Exercise: Go through the data line by line. Copy each one holding the string "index".

Recorded information:

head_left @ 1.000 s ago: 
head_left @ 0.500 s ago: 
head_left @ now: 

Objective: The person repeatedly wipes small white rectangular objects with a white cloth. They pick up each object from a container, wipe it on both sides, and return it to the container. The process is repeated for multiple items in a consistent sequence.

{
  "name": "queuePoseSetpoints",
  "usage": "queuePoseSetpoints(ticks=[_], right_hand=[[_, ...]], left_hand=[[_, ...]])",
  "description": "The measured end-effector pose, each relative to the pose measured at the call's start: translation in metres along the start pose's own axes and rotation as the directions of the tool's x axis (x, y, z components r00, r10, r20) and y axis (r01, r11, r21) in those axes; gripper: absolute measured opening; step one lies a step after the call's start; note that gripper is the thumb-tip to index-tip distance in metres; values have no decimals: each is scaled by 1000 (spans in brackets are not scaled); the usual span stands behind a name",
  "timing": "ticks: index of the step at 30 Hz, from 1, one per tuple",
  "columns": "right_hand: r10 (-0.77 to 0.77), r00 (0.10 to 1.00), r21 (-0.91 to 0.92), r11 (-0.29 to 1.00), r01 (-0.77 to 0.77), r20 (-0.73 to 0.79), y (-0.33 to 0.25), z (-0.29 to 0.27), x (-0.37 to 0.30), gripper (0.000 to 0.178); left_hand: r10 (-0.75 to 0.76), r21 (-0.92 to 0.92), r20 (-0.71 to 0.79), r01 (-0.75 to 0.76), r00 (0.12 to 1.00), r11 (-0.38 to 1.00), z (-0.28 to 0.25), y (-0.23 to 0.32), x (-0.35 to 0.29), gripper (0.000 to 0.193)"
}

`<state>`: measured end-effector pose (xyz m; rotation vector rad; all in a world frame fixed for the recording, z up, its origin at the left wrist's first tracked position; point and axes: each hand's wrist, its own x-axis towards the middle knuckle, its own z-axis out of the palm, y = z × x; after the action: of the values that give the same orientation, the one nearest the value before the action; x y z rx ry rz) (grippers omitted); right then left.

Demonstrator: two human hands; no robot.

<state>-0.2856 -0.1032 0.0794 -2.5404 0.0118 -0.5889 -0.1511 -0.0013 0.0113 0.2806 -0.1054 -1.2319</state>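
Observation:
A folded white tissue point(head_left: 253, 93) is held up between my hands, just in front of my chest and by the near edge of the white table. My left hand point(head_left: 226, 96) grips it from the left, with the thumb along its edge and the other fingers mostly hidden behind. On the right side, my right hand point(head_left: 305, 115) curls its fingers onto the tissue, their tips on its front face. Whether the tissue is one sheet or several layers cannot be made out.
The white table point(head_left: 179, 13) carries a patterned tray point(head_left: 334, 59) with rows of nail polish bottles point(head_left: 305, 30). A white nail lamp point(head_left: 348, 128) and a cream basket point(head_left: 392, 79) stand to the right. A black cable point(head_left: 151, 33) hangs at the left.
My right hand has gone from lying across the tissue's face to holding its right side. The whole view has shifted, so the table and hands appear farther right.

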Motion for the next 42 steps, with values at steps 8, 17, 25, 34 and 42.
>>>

Output below:
  "description": "The measured end-effector pose, each relative to the pose measured at the call's start: translation in metres along the start pose's own axes and rotation as the directions of the tool's x axis (x, y, z components r00, r10, r20) and y axis (r01, r11, r21) in those axes; gripper: absolute measured opening; step one lies a step after the call's start; note that gripper is the thumb-tip to index-tip distance in metres; values have no decimals: each is scaled by 1000 (spans in brackets are not scaled); the usual span stands behind a name",
  "timing": "ticks: index of the step at 30 Hz, from 1, one per tuple",

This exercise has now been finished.